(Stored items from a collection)
= = =
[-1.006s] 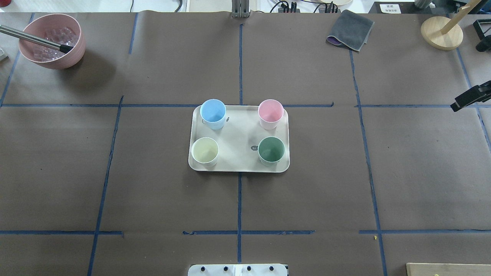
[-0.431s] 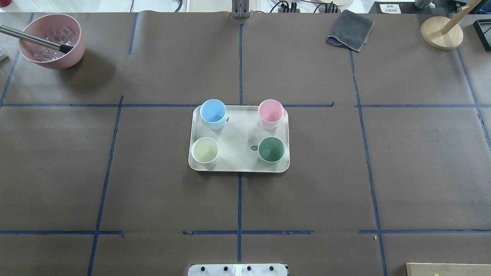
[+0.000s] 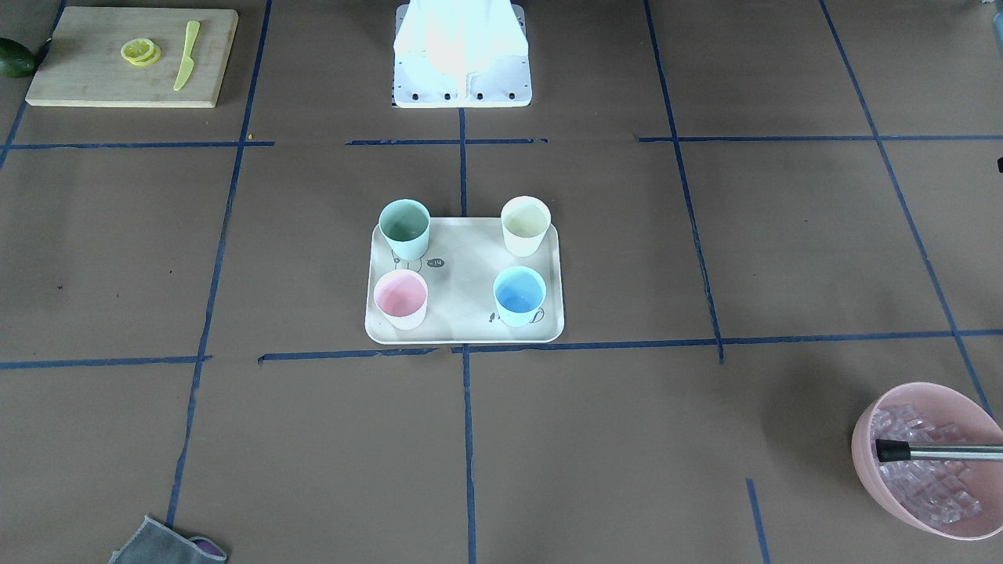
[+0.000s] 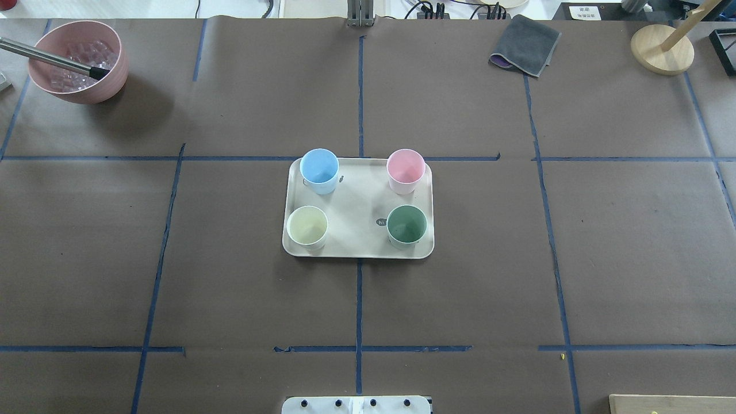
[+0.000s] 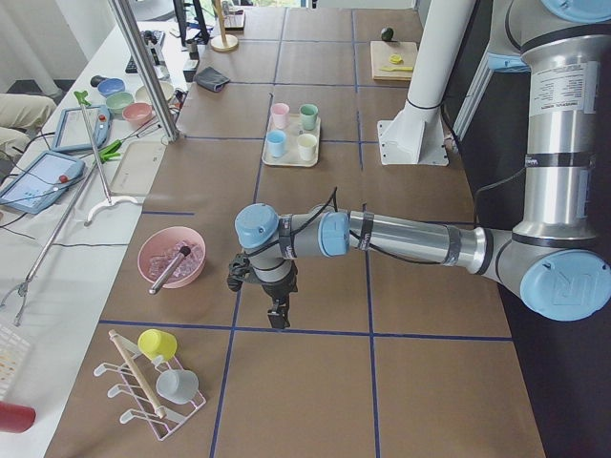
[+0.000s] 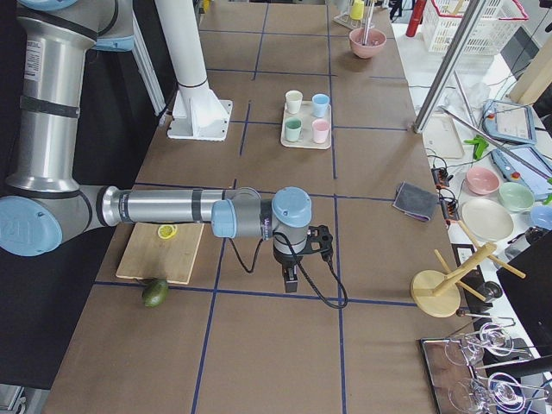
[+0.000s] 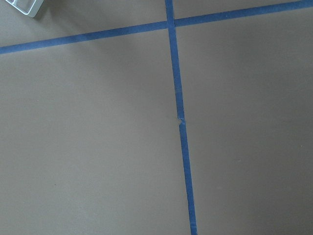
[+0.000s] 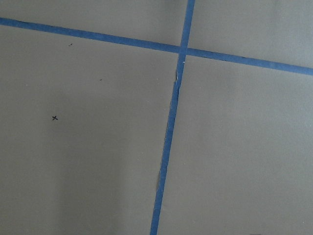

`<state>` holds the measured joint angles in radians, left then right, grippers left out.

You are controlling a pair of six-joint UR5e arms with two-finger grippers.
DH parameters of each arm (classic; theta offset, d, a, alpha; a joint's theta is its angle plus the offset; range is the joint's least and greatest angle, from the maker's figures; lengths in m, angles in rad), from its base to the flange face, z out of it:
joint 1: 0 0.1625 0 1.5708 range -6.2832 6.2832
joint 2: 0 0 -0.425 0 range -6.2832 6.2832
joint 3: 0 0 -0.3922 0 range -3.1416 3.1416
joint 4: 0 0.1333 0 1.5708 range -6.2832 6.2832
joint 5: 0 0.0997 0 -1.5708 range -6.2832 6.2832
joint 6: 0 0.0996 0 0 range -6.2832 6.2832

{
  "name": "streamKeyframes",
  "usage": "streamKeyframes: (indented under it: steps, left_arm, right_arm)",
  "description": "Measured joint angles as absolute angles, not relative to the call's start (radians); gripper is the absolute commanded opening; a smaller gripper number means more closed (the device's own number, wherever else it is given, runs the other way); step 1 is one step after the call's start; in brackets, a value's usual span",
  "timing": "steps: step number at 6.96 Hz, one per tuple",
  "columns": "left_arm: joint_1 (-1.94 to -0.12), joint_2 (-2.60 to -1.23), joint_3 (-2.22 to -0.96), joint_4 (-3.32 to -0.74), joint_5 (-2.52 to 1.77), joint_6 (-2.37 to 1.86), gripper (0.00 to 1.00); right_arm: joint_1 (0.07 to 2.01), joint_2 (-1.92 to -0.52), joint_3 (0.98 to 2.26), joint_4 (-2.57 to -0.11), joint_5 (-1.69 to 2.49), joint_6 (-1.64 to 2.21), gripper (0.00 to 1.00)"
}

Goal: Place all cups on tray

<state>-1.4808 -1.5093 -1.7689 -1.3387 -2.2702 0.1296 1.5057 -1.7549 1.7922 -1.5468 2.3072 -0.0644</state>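
Cups/tray: flat cream-beige rectangular tray (image 4: 356, 198) sits at ctr of brown paper-covered counter (image 4: 230, 276), long side across the robot's front. All four cups are upright on it, one per corner, mouths up, none touching another.
- light blue plastic cup (image 4: 319, 168): far corner, robot's left.
- pink plastic cup (image 4: 406, 168): far corner, robot's right.
- cream-white plastic cup (image 4: 307, 226): near corner, left.
- pastel green plastic cup (image 4: 406, 225): near corner, right, just beside a small dark printed mark.

Arms: both well apart from tray, outside overhead and front views.
- left tool (image 5: 278, 317) points down over bare counter near a blue tape crossing. Seen from the side only, so cannot tell if wide or narrow.
- right tool (image 6: 291, 280) hangs likewise over tape lines. Cannot tell its state either.
- Wrist cams show paper and tape only.

Other items:
- pink bowl (image 4: 112, 86) w/ clear ice cubes (image 3: 925, 486) at far left corner, metal rod (image 4: 46, 56) resting in it.
- grey cloth (image 4: 526, 45) at far right.
- wooden cutting board (image 3: 86, 82) near robot's right carries lemon slices (image 3: 141, 52) and a yellow-green knife (image 3: 186, 55).
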Motion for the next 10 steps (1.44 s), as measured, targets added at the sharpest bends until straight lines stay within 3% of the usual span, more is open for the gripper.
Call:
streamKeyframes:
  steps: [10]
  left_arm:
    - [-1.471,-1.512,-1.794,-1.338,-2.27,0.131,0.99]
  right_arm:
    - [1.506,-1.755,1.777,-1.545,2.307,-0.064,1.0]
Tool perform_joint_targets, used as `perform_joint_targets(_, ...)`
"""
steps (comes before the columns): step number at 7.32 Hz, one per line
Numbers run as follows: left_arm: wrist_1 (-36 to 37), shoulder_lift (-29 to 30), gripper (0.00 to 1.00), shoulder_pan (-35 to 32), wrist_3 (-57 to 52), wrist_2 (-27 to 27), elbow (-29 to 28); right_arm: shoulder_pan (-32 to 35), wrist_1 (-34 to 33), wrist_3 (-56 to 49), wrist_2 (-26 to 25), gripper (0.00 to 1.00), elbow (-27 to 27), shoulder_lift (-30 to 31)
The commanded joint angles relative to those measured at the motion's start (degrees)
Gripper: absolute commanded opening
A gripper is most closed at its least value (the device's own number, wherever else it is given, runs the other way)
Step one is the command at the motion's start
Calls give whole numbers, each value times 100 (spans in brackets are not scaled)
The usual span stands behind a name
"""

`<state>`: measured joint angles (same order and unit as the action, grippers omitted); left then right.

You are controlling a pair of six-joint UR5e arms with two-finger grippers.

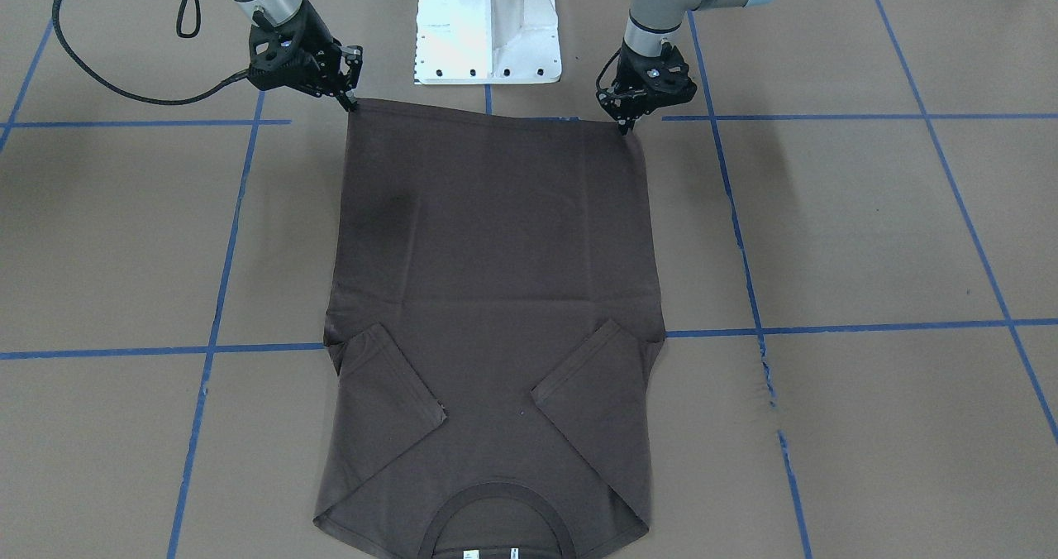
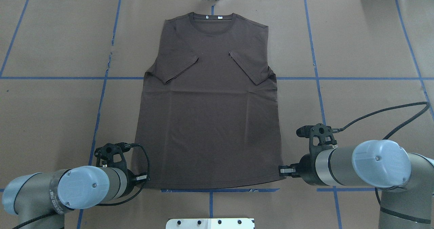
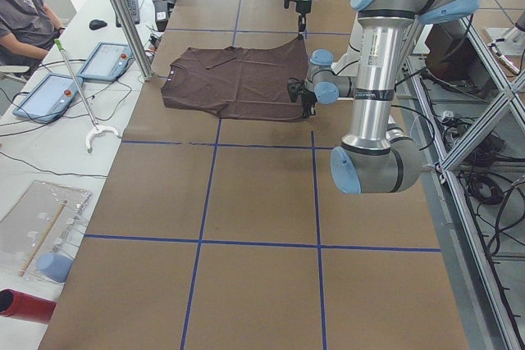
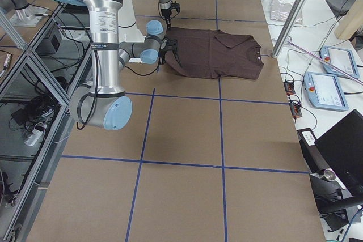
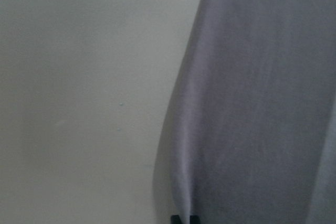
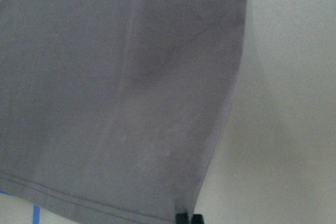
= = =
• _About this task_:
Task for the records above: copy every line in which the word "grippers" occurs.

• _Reply_:
`<state>` holds the measured joint angles in radians, left then right, grippers left out.
You are controlling a pair of six-joint UR5e arms with two-finger grippers.
`<state>`: measured joint angles (same order and unit as the action, grippers omitted); left then right.
You are controlling a pair of six-joint UR5e arms with two-finger grippers.

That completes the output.